Far fewer American teens say they are having sex than a generation ago, according to a report from the U.S. Centers for Disease Control and Prevention.
These findings are from data collected by a survey from the National Center for Health Statistics, part of the CDC. From 2011 to 2013, 44% of girls and 47% of boys between the ages of 15 and 19 said they had sexual intercourse at least once, according to the survey. This is a decline of 14% among girls and 22% for boys over the past 25 years.
In general, teen boys said they started having sex at a younger age than did girls. By age 15, 18% of boys said they had sexual intercourse, compared to 13% of girls the same age. By ages 17, the difference in sexual activity between the sexes evens out, with 44% of boys and 43% of girls saying they had had sex at least once.

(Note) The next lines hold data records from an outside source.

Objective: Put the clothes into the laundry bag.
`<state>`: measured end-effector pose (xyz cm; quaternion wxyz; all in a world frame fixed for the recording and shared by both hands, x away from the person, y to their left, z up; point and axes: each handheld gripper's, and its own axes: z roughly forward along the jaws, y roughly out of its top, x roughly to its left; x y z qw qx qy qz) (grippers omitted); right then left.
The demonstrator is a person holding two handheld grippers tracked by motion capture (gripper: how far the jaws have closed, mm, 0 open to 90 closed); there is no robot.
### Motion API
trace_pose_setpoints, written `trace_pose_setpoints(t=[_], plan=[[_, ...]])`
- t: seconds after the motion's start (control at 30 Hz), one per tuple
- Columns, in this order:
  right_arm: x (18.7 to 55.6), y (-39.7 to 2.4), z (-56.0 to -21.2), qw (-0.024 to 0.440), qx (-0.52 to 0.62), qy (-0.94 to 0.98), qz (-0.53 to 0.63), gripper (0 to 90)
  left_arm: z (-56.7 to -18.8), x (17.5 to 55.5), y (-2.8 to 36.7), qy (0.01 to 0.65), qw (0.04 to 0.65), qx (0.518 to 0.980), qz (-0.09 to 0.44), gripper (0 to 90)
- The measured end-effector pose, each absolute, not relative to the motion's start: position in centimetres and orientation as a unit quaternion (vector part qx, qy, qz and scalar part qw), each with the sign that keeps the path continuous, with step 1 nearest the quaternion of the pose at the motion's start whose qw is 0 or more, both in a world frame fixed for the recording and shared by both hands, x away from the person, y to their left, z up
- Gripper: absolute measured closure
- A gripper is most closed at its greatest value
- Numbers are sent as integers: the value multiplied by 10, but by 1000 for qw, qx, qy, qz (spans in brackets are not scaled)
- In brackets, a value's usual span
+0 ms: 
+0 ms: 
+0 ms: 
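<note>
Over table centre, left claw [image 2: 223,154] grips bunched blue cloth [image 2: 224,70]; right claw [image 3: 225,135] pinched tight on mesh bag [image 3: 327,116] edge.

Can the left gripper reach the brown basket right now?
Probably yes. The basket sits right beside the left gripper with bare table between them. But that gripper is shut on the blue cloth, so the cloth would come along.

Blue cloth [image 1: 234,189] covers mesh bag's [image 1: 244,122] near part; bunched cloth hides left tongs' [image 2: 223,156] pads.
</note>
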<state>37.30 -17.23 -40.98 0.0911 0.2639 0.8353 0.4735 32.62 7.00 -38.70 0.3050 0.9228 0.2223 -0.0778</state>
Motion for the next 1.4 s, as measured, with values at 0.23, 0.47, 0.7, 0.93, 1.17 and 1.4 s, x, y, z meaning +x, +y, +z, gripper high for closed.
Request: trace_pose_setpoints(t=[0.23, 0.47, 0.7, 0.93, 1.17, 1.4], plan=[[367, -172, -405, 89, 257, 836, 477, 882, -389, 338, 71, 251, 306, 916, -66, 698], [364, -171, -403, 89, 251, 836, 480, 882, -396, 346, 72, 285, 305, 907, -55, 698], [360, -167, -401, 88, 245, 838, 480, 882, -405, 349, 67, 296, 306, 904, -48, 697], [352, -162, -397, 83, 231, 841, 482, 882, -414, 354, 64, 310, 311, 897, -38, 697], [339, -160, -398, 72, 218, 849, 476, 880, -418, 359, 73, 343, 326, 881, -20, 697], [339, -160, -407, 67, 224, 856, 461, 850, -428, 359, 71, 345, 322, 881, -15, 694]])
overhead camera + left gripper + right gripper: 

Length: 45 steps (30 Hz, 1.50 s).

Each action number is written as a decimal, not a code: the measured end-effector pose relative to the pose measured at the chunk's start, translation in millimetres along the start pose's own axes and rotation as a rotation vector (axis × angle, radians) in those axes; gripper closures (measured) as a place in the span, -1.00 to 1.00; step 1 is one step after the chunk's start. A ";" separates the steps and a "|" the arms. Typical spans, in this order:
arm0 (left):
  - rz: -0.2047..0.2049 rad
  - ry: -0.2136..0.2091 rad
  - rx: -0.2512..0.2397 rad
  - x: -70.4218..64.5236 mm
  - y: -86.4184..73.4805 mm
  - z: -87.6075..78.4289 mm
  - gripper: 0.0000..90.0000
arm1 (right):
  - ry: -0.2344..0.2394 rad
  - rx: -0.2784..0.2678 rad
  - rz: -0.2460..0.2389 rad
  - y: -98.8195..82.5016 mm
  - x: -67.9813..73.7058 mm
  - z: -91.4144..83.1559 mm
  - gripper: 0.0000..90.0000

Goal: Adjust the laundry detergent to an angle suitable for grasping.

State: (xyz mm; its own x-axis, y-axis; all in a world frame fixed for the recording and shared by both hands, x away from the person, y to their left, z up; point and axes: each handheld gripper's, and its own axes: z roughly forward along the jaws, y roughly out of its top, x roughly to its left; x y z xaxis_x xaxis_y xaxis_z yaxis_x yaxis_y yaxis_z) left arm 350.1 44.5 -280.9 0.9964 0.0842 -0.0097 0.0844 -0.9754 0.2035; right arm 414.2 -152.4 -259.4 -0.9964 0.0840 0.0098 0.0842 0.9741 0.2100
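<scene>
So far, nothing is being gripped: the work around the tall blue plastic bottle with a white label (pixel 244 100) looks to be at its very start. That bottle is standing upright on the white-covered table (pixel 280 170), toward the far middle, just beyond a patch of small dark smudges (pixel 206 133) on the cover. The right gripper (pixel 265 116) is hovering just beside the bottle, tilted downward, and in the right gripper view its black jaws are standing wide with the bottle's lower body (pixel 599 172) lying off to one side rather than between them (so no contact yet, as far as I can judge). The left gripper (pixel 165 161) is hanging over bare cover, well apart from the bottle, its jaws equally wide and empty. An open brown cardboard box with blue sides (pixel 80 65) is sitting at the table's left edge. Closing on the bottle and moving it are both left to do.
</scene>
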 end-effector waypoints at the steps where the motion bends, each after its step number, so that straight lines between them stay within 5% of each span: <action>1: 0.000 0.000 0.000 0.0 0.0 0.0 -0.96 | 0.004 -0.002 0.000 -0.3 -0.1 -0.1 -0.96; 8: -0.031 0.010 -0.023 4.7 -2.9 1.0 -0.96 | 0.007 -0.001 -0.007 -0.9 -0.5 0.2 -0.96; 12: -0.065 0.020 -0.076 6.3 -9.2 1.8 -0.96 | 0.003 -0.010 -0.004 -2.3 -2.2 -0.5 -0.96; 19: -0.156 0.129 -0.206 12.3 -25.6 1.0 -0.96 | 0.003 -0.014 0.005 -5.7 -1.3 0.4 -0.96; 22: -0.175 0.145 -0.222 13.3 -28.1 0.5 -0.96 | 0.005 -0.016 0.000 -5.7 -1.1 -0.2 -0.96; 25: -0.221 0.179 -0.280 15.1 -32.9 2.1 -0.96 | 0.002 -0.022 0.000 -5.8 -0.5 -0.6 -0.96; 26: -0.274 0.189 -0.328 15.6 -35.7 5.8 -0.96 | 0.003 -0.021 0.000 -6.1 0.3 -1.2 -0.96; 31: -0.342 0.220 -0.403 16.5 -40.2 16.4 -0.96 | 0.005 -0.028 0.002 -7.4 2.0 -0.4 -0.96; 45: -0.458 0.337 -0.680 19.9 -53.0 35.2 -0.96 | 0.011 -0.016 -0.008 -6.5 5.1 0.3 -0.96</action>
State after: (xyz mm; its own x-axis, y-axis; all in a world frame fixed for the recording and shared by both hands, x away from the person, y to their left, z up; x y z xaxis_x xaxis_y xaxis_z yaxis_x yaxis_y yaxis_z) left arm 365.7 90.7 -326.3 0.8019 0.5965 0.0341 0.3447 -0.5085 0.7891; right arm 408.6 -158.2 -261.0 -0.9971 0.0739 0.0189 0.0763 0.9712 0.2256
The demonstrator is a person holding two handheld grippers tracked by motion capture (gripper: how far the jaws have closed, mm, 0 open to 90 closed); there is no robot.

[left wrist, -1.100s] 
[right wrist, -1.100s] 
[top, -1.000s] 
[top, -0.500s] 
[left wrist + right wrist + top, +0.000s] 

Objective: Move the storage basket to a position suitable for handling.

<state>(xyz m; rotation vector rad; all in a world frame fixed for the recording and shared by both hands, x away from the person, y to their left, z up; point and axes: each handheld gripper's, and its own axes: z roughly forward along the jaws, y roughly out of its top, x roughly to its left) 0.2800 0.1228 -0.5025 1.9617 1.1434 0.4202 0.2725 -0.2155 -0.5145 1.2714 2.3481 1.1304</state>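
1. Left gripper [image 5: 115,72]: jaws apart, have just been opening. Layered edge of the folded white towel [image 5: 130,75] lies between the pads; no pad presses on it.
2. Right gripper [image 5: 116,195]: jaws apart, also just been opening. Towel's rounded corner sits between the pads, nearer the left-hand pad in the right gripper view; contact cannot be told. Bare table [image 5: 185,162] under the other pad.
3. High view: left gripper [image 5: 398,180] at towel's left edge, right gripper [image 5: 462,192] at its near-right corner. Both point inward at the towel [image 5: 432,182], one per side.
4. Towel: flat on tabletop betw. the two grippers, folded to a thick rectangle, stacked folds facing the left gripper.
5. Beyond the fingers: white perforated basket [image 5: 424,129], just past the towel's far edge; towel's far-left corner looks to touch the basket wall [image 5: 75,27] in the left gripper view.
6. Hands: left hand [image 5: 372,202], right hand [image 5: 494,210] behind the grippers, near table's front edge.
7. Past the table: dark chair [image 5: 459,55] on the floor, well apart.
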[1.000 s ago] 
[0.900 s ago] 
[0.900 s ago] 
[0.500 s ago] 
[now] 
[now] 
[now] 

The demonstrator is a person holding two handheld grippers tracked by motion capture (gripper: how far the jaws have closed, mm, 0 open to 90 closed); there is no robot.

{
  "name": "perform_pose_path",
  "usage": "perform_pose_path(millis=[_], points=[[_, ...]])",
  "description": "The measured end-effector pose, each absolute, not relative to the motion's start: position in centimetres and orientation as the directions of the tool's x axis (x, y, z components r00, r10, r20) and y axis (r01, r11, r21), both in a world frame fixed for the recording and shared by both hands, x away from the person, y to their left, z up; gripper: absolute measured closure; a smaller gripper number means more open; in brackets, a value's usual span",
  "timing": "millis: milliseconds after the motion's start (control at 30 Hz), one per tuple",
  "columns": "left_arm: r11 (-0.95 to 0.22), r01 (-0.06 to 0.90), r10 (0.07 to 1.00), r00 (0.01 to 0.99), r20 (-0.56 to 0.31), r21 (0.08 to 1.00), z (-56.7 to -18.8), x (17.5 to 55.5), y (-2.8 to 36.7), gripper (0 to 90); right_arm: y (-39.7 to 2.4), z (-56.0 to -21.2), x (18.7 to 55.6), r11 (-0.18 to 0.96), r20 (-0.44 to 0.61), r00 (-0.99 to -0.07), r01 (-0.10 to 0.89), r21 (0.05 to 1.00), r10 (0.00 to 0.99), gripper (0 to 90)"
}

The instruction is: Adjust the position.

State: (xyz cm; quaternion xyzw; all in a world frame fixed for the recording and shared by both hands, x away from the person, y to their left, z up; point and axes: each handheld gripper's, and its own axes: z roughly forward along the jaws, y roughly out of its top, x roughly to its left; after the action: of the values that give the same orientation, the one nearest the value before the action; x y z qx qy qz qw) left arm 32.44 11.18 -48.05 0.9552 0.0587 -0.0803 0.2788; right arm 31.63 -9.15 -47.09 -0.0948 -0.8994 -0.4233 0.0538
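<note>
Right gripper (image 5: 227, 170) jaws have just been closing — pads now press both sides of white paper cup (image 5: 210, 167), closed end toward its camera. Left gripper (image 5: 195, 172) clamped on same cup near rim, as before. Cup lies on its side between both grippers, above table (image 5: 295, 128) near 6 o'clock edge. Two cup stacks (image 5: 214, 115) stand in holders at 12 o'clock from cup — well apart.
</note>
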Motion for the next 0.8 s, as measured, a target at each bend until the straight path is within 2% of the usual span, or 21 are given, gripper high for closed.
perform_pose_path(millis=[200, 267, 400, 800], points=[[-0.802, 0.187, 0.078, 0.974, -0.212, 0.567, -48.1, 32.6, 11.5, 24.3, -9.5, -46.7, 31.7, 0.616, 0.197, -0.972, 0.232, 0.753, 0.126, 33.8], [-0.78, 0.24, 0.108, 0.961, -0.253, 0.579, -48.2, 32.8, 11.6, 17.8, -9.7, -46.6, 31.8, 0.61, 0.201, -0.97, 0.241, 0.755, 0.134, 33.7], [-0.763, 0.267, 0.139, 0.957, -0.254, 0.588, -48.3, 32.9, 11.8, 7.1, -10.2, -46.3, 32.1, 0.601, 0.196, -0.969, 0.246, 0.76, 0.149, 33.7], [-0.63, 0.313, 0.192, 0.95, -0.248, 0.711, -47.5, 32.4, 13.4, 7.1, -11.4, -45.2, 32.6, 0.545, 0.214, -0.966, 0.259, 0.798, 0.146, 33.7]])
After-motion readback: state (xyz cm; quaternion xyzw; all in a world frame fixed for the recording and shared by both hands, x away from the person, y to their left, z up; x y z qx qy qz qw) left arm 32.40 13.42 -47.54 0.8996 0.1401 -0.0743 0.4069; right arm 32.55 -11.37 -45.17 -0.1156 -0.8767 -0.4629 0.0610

The proportion of teens who said they have had sex fell from the late 1980s until the early 2000s, according to the CDC. This decrease is usually attributed to improved sex education and to greater concern by teens about AIDS and other sexually spread diseases. However, this decrease leveled off about 10 years ago. It is possible that the proportion of teens who say they have had sex may not drop much further than the levels seen now.
The report included information on the use of contraception among teens. More than one in five teen girls who are sexually active say they have used the morning-after emergency contraceptive pill, according to the CDC. This is a dramatic rise from 2002, when only about one in twelve teen girls who were sexually active used the morning-after pill. This is due to changes in the prescription status for the pills.